=== Task item ===
The whole listing below should be output again, word for word.

=== The data ===
☆ ☆ ☆ ☆

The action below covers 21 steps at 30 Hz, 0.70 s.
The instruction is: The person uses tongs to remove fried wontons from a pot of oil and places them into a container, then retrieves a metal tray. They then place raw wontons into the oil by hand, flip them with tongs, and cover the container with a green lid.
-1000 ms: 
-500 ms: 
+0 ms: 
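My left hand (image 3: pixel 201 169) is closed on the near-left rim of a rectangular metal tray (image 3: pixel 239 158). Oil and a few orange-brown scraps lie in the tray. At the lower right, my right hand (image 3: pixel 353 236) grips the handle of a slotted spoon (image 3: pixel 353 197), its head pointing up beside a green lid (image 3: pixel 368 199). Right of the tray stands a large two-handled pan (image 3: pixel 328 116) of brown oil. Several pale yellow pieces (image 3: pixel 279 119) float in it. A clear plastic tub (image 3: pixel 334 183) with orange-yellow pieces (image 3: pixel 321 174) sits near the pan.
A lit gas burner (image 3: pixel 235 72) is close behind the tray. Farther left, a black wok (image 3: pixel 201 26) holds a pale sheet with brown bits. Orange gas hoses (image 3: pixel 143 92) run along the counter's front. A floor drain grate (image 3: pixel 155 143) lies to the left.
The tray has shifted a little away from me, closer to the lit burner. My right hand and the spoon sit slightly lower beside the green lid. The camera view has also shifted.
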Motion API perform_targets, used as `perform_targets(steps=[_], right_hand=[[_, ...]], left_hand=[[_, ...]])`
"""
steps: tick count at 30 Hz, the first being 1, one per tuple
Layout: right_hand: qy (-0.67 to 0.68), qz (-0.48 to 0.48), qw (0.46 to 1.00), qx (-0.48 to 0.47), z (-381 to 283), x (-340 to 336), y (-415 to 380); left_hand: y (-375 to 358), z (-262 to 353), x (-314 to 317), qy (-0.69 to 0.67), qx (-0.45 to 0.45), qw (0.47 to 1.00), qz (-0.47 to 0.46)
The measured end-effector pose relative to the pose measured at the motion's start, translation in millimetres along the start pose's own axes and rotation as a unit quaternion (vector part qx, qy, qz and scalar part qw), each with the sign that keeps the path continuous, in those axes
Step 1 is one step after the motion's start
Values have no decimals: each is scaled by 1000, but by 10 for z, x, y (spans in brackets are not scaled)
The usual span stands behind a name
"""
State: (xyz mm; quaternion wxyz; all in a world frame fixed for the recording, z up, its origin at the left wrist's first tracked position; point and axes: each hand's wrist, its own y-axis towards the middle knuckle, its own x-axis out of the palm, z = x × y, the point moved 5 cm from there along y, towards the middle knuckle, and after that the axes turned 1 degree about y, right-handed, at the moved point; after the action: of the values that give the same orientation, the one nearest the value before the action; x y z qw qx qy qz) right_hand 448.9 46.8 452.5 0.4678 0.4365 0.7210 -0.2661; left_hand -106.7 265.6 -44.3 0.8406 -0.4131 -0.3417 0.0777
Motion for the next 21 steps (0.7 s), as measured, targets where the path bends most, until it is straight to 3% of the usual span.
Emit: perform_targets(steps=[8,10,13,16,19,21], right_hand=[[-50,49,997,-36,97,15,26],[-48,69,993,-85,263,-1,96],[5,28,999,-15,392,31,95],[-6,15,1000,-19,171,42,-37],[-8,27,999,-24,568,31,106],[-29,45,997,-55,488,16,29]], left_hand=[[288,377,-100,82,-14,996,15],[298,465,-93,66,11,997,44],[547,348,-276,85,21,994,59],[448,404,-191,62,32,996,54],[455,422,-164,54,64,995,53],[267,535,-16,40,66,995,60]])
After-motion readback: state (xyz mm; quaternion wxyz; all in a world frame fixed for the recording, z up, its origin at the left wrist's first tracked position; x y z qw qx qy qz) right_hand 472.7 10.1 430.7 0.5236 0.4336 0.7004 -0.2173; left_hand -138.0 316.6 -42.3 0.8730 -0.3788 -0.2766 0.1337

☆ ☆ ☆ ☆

=== The answer ===
The action below covers 21 steps at 30 Hz, 0.70 s.
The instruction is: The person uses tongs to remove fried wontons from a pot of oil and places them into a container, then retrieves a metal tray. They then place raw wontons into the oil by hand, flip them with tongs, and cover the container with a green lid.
-1000 ms: 
-500 ms: 
+0 ms: 
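My left hand (image 3: pixel 201 169) is closed on the near-left rim of a rectangular metal tray (image 3: pixel 239 158). Oil and a few orange-brown scraps lie in the tray. At the lower right, my right hand (image 3: pixel 353 236) grips the handle of a slotted spoon (image 3: pixel 353 197), its head pointing up beside a green lid (image 3: pixel 368 199). Right of the tray stands a large two-handled pan (image 3: pixel 328 116) of brown oil. Several pale yellow pieces (image 3: pixel 279 119) float in it. A clear plastic tub (image 3: pixel 334 183) with orange-yellow pieces (image 3: pixel 321 174) sits near the pan.
A lit gas burner (image 3: pixel 235 72) is close behind the tray. Farther left, a black wok (image 3: pixel 201 26) holds a pale sheet with brown bits. Orange gas hoses (image 3: pixel 143 92) run along the counter's front. A floor drain grate (image 3: pixel 155 143) lies to the left.
The tray has shifted a little away from me, closer to the lit burner. My right hand and the spoon sit slightly lower beside the green lid. The camera view has also shifted.
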Motion API perform_targets, used as `perform_targets(steps=[_], right_hand=[[_, ...]], left_hand=[[_, ...]])`
"""
steps: tick count at 30 Hz, the first being 1, one per tuple
Layout: right_hand: qy (-0.67 to 0.68), qz (-0.48 to 0.48), qw (0.46 to 1.00), qx (-0.48 to 0.47), z (-381 to 283), x (-340 to 336), y (-415 to 380); left_hand: y (-375 to 358), z (-262 to 353), x (-314 to 317), qy (-0.69 to 0.67), qx (-0.45 to 0.45), qw (0.47 to 1.00), qz (-0.47 to 0.46)
The measured end-effector pose relative to the pose measured at the motion's start, translation in millimetres along the start pose's own axes and rotation as a unit quaternion (vector part qx, qy, qz and scalar part qw), each with the sign that keeps the path continuous, in those axes
Step 1 is one step after the motion's start
Values have no decimals: each is scaled by 1000, but by 10 for z, x, y (spans in brackets are not scaled)
The usual span stands behind a name
"""
State: (xyz mm; quaternion wxyz; all in a world frame fixed for the recording, z up, its origin at the left wrist's first tracked position; point and axes: each hand's wrist, its own y-axis towards the middle knuckle, its own x-axis out of the palm, z = x × y, the point moved 5 cm from there along y, towards the middle knuckle, and after that the axes turned 1 degree about y, right-handed, at the moved point; after the action: of the values that give the same orientation, the one nearest the value before the action; x y z qw qx qy qz) right_hand 448.9 46.8 452.5 0.4678 0.4365 0.7210 -0.2661; left_hand -106.7 265.6 -44.3 0.8406 -0.4131 -0.3417 0.0777
Motion for the next 21 steps (0.7 s), as measured, targets where the path bends most, until it is straight to 3% of the usual span.
Emit: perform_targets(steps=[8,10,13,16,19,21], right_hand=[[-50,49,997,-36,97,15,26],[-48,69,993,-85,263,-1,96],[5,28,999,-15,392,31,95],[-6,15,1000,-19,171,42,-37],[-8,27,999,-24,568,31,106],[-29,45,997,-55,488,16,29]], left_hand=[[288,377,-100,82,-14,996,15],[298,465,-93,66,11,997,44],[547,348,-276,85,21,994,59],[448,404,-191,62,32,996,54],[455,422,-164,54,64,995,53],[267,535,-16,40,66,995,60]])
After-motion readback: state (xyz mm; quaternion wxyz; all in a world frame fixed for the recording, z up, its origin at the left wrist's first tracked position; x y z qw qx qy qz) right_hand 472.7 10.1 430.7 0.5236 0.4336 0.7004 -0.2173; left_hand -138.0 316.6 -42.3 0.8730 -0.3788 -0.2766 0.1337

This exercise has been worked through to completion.